Sabemos que nos séculos 5 e 6, o culto à divindade Diana foi incorporado pela Igreja de Roma, numa espécie de acomodação cultural. Com isso, as imagens da deusa foram mescladas à pessoa da mãe de Jesus. Assim como o culto ao Sol foi misturado à celebração do nascimento de Jesus — o que levou à criação da festa de Natal —, esse sincretismo criou muita confusão. O resultado é que essa fusão de paganismo e cristianismo gerou aberrações de doutrina.

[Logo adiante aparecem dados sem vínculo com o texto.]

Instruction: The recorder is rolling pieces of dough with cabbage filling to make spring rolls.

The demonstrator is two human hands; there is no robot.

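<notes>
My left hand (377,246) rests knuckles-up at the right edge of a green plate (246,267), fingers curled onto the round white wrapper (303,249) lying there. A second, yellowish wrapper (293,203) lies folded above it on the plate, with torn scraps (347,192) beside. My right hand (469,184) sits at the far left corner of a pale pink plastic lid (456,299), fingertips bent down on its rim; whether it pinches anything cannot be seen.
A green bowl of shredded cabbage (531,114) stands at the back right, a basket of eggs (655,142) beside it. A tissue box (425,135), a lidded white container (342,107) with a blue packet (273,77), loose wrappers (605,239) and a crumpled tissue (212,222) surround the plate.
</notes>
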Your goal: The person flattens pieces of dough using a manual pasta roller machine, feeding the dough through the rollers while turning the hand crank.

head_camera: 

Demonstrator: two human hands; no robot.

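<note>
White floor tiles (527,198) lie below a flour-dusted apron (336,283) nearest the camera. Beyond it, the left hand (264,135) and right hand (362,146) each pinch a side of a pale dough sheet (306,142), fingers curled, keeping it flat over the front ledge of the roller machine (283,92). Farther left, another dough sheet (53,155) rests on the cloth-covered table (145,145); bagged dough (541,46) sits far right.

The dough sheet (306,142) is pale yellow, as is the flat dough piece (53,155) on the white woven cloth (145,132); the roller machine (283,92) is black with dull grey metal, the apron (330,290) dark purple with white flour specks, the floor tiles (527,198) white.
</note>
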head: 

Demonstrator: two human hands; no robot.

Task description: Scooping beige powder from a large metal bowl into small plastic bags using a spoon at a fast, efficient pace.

E não é só isso. Na briga pela doutrina da divindade de Jesus, Maria recebeu o título de “mãe de Deus” e não “mãe de Jesus”. Como diz o ditado popular, a emenda ficou pior do que o soneto. Ao tentar afirmar a divindade de Jesus, acabaram mesclando a humanidade de Maria com o divino. Ao longo dos séculos, a natureza humana, irremediavelmente idólatra, levou a situação de mal a pior, até que surgiu a doutrina de Maria como “corredentora”. Heresia!
Mas Maria não é culpada de nada disso. A jovem judia se submeteu à vontade do Espírito Santo. De fato ela é “bendita entre as mulheres” (Lc 1.42). As gerações a chamaram, e devem continuar a chamá-la, de “bem-aventurada”, pois o Senhor fez grandes coisas em seu favor.
Não devemos adorá-la. Devemos, no entanto, admirar a mãe do nosso Senhor. Não devemos orar para ela, pois Cristo é o único intercessor entre nós e o Pai. Ele nos ensinou a orar diretamente para a primeira pessoa da Trindade. Não precisamos pedir a intercessão da mãe de Jesus, nem tampouco dos mártires de outrora. Podemos entrar na presença do Pai com ousadia, sem a necessidade de que alguém nos represente, senão aquele que é o caminho, Jesus, e que continua a fazer intercessão perpétua em nosso favor, junto com o Espírito Santo (Rm 8).
Não saúdo Maria. Ela faleceu e está com o seu Senhor. Não saúdo também qualquer outro que já tenha partido desta vida. Mas convém que a tenhamos em grande estima. Sua memória é uma inspiração. Não sou filho de Maria. Sou filho de Deus somente, e isso por causa de Jesus.
Com todas essas ressalvas, ouso dizer: Maria ainda é de todos nós.